Militares do 19º Batalhão de Caçadores do Exército, no bairro do Cabula, em Salvador, fizeram parte das forças da ONU e retornaram ao Brasil no final de 2006. Apesar de negar a conivência das tropas com as gangues, o capitão Vando Azevedo, que integrou a missão baiana, reconheceu a gravidade da situação. “Não havia condições mínimas de atendimento à população. Muitas vezes, oficiais do Exército eram obrigados a trocar suas obrigações militares por atividades humanitárias, como cuidados médicos”.



Sem rótulos



Depois de quase duas décadas de ditadura e absoluta instabilidade política, Rachel Beauvoir reconhece: não há solução à vista para o flagelo haitiano. “A situação política é complexa. Existe uma luta muito intensa entre diversos setores da sociedade e não há ninguém com capacidade de representação popular”. O presidente René Preval, um esquerdista ex-ministro de Aristide eleito ano passado, diz ela, entregou o país na mão das forças estrangeiras. “E elas têm defendido os interesses de quem, de que classe?”, indaga, sugerindo grupos financeiros internacionais como resposta.



Com a economia do país devastada, cujo crescimento de 2,5% foi o menor da América Latina ano passado – o Brasil ficou na segunda pior posição, com 2,9% –, os movimentos sociais haitianos tentam criar alternativas para escapar da pobreza extrema.
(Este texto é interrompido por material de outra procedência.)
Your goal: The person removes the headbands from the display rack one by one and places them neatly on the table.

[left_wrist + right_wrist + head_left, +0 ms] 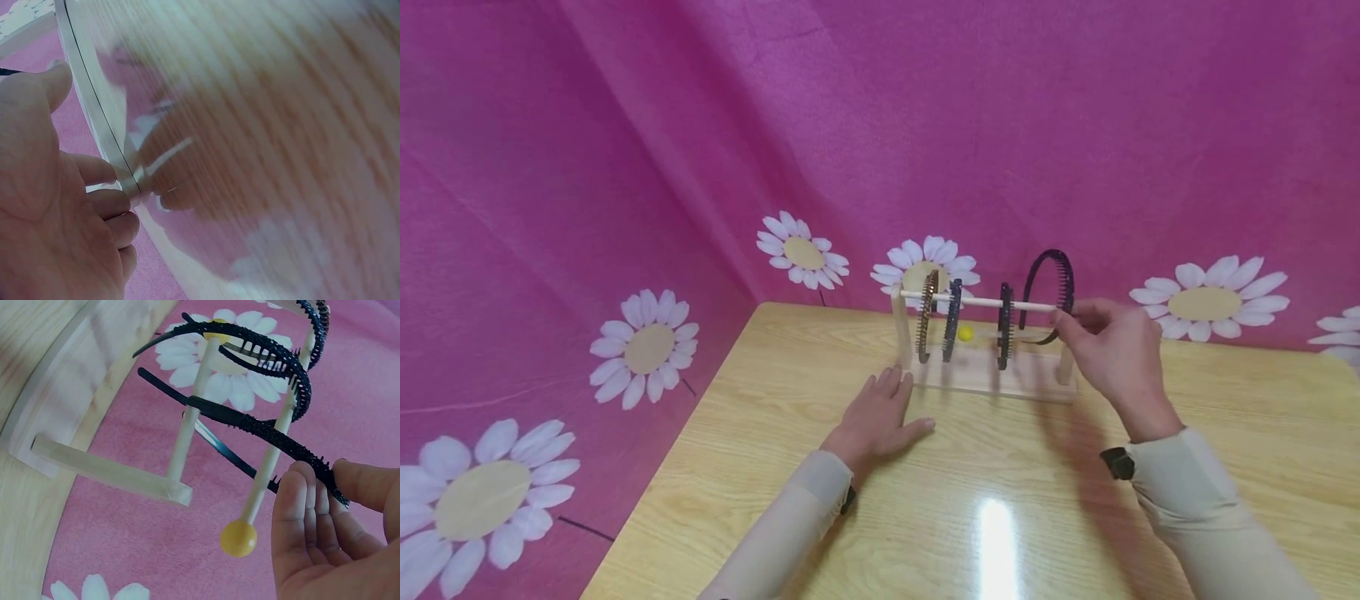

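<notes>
A black toothed headband [1066,279] is pinched between the thumb and fingers of my right hand [1116,358] at the right end of the wooden rack [1037,382]. In the right wrist view, that headband [281,440] loops around the rack's two rods, my right hand [344,534] holding its sparkly curved top. Three more headbands hang further left: a brown glittery one [925,325], a dark blue one [951,323] and a black one [1004,333]. My left hand [880,417] lies palm down, fingers extended, fingertips right at the rack's front left corner.
A yellow ball [238,538] caps one rod's end. The rack stands near the back of a glossy wooden table [925,517]. Behind and left hangs a pink cloth [1000,125] with large white daisies.
</notes>
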`<state>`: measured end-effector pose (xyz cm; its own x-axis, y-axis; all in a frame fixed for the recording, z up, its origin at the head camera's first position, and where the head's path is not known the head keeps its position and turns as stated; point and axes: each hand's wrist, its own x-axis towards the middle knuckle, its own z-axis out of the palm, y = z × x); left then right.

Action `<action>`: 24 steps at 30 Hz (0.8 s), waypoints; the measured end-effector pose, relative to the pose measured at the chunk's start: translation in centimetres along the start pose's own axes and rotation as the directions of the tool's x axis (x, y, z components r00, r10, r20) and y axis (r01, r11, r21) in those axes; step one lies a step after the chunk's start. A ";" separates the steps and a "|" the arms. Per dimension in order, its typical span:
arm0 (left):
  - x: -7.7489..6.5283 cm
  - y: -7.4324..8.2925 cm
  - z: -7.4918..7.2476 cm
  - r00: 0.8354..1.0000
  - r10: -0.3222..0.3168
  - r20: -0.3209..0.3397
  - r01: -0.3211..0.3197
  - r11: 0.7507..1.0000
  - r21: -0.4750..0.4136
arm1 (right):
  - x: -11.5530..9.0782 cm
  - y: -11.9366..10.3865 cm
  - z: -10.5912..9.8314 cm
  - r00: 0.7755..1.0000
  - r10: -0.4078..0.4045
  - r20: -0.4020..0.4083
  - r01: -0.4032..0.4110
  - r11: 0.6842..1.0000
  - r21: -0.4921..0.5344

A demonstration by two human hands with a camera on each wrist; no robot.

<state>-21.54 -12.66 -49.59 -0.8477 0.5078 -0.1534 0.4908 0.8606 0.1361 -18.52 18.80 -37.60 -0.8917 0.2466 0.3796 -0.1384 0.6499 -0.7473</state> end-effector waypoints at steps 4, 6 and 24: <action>0.0 0.0 0.0 1.000 -0.002 0.002 0.002 1.000 -0.004 | 0.0 -0.4 -0.4 1.000 0.021 0.011 -0.021 1.000 0.009; 0.1 0.0 0.0 1.000 -0.005 0.006 0.005 1.000 -0.001 | 0.1 -0.5 -0.6 1.000 0.026 0.013 -0.026 1.000 0.010; -0.2 0.0 -0.2 1.000 0.008 0.004 -0.008 1.000 -0.004 | 0.8 -0.8 -2.0 0.997 0.054 -0.046 -0.051 0.997 0.058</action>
<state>-21.44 -12.80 -49.33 -0.8427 0.5152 -0.1563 0.4972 0.8561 0.1410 -18.27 19.93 -35.64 -0.8770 0.3141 0.3636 -0.1173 0.5938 -0.7960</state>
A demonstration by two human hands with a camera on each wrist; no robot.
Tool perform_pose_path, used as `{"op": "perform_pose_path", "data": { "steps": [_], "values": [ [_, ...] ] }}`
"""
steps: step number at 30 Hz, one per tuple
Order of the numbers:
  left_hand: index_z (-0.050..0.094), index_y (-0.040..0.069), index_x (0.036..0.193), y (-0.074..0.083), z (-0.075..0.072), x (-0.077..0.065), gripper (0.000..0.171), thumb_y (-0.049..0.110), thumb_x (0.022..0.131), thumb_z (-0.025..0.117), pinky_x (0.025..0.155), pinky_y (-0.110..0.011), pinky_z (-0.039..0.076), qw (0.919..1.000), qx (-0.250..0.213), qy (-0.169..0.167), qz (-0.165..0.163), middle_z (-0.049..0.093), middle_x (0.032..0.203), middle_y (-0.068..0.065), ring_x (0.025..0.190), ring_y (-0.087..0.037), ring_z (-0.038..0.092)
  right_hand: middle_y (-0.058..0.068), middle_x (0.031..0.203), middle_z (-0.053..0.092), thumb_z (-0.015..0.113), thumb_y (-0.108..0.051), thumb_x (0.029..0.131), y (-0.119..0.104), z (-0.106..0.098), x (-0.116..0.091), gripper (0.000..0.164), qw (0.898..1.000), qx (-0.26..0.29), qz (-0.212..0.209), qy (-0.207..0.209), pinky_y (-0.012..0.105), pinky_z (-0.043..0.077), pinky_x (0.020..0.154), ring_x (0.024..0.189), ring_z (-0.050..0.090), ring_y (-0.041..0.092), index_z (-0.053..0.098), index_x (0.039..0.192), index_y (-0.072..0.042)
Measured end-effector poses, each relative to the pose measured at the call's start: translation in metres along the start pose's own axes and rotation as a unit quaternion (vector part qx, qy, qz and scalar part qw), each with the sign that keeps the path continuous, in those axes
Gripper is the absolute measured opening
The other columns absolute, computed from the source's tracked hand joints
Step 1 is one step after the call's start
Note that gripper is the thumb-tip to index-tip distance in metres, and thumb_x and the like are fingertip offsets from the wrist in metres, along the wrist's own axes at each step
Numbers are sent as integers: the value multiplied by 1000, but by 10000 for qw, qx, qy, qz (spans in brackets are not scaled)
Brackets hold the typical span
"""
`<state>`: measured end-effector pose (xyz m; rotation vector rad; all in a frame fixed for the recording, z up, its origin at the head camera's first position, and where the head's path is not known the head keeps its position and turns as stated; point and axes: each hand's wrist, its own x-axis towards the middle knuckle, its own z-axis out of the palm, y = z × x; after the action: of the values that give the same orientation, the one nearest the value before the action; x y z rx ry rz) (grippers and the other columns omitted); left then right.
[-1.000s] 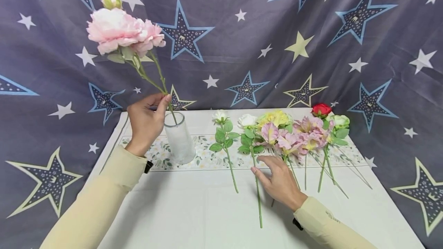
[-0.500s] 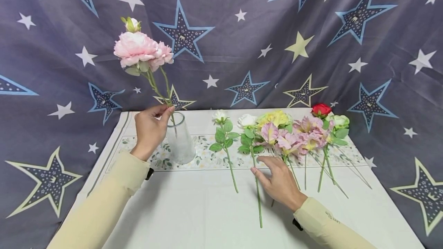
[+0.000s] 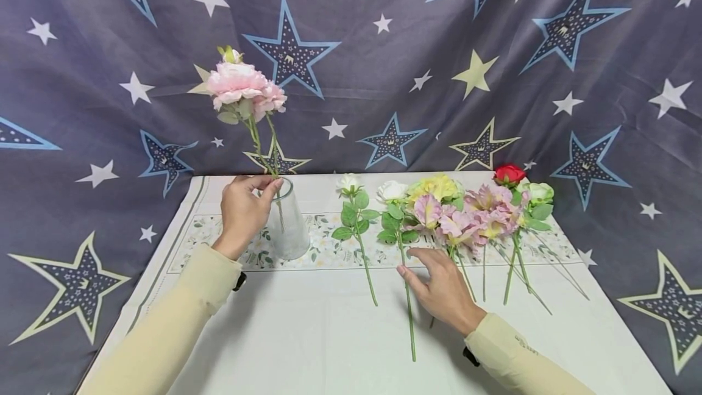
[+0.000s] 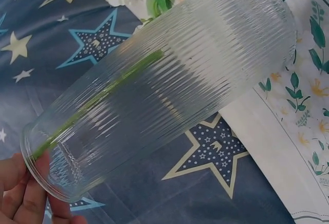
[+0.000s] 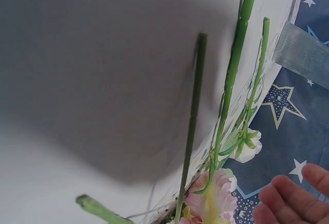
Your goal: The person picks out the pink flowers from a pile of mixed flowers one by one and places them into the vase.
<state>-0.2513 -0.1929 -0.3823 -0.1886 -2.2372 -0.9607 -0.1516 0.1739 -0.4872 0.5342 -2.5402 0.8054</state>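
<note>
- Your left hand (image 3: 244, 209) pinches the stem (image 4: 113, 82) of the pink flower (image 3: 238, 87) between thumb and fingers, right at the rim of the glass vase (image 3: 289, 233); whether the fingertips touch the glass, you cannot tell for certain.
- The vase stands on the left part of the counter (image 3: 307, 340), towards the far edge, on a printed floral strip (image 3: 323, 255).
- The key relation is stem to vase: the cut end is inside the mouth and stops partway down, well short of the base, as your left wrist view shows.
- The stem's long axis runs roughly along the vase's own, with the blooms above your fingers, leaning towards the counter's left edge and set against the starry cloth (image 3: 351, 66).
- Your left hand is plainly the nearer one, just at the mouth on its left side; your right hand (image 3: 443, 288) is well apart, farther right.
- Your right hand's fingers are loosely bent and grip nothing, close beside the stem of a white rose (image 3: 392, 191); contact there is unclear.
- Another white rose (image 3: 349, 185) lies between that one and the vase, its stem towards the counter's near edge.
- Towards the far right corner lie yellow blooms (image 3: 434, 188), mauve blooms (image 3: 457, 225) and a red rose (image 3: 509, 174).
</note>
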Motion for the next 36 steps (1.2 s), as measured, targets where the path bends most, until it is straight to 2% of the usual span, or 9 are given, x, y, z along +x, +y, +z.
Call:
{"op": "perform_pose_path", "data": {
  "steps": [8, 12, 15, 18, 20, 26, 36],
  "values": [
    [81, 0, 99, -2, 1, -5, 19, 16, 89, 82, 88, -54, 43, 9998, 23, -211, -52, 76, 87, -17, 94, -39, 62, 11, 123, 72, 73, -37, 96, -1, 0, 0, 39, 10000, 11, 30, -30, 53, 53, 97, 115, 66, 32, 70, 125, -11],
    [80, -1, 100, -1, 0, -7, 22, 18, 88, 83, 97, -54, 41, 9996, 139, -248, 72, 76, 101, -18, 107, -40, 58, 11, 122, 72, 73, -37, 96, -1, 0, 0, 39, 10000, 9, 28, -30, 53, 53, 97, 114, 66, 33, 70, 125, -10],
    [80, 1, 97, 0, -3, -9, 30, 28, 85, 86, 94, -52, 44, 9987, 489, -111, -83, 72, 110, -16, 110, -38, 56, 10, 122, 72, 73, -37, 96, -2, 0, 0, 39, 10000, 11, 22, -28, 53, 53, 96, 114, 66, 32, 70, 125, -11],
    [75, 4, 93, 1, -7, -14, 40, 40, 82, 87, 83, -53, 47, 9963, 774, 66, -380, 66, 108, -13, 104, -37, 57, 10, 122, 72, 73, -37, 96, -1, 0, 0, 39, 10000, 9, 15, -21, 53, 54, 96, 114, 66, 32, 70, 124, -11],
    [71, 6, 92, 1, -9, -18, 43, 44, 81, 87, 76, -52, 47, 9956, 808, 155, -456, 63, 104, -12, 97, -35, 59, 10, 122, 72, 73, -37, 96, -1, 1, 0, 39, 10000, 0, 9, -14, 53, 54, 96, 114, 66, 32, 70, 124, -11],
    [66, 7, 89, -1, -8, -30, 43, 43, 81, 87, 66, -42, 42, 9973, 629, 315, -210, 63, 90, -10, 80, -27, 56, 10, 122, 72, 72, -37, 96, -1, 1, 1, 39, 10000, -20, 25, -21, 53, 54, 96, 114, 66, 32, 70, 124, -10],
    [64, 8, 84, 8, -6, -46, 39, 37, 80, 89, 64, -38, 40, 9980, 331, 510, 168, 62, 83, -9, 74, -27, 55, 12, 123, 71, 73, -36, 95, 2, -1, 2, 40, 9999, -12, 101, 41, 54, 53, 98, 115, 66, 34, 70, 125, -9]
  ]
}}
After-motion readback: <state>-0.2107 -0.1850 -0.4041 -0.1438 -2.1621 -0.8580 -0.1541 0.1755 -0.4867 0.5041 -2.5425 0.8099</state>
Beuavoir cita a criação de escolas autônomas, que procuram diminuir a taxa de 45% de analfabetos na população, e projetos de irrigação, inviabilizados por interferência “das tropas a serviço do imperialismo”.



O discurso esquerdista clássico, que pode sugerir a intenção de instalar um regime de inspiração socialista no país, contudo, é intempestivamente rechaçado: “É um movimento popular, mas não se atém a rótulos. Na Inglaterra, Tony Blair e o Partido Trabalhista são a esquerda”, desdenha.



Em busca de apoio para a causa da desocupação do Haiti, Rachel Beauvoir estará em São Paulo na quinta-feira, 8, data da chegada do presidente Bush ao Brasil. Ela deve participar da manifestação, organizada por partidos à esquerda do governo Lula, sindicatos e entidades estudantis, para gritar “Fora Bush” e pedir mudanças na política externa brasileira, entre elas a suspensão da participação na missão da ONU no Haiti.



Antes, nesta quarta-feira, em Brasília, Beuavoir se encontra com a ministra Matilde Ribeiro, da Secretaria Especial de Políticas de Promoção da Igualdade Racial da Presidência da República, o embaixador Samuel Pinheiro Guimarães, secretário-geral do Itamaraty, e parlamentares da comissão de Relações Exteriores do Senado, presidida pelo senador Heráclito Fortes (PFL-PI).



Resta saber se os integrantes do governo Lula irão tomar partido da luta pela autonomia haitiana diante do presidente, que já demonstrou ser favorável à manutenção das tropas. No Itamaraty, constantemente acusado de usar o comando da missão como moeda de troca para uma possível vaga permanente no Conselho de Segurança da ONU, já se admite a permanência do Brasil no Haiti até 2011.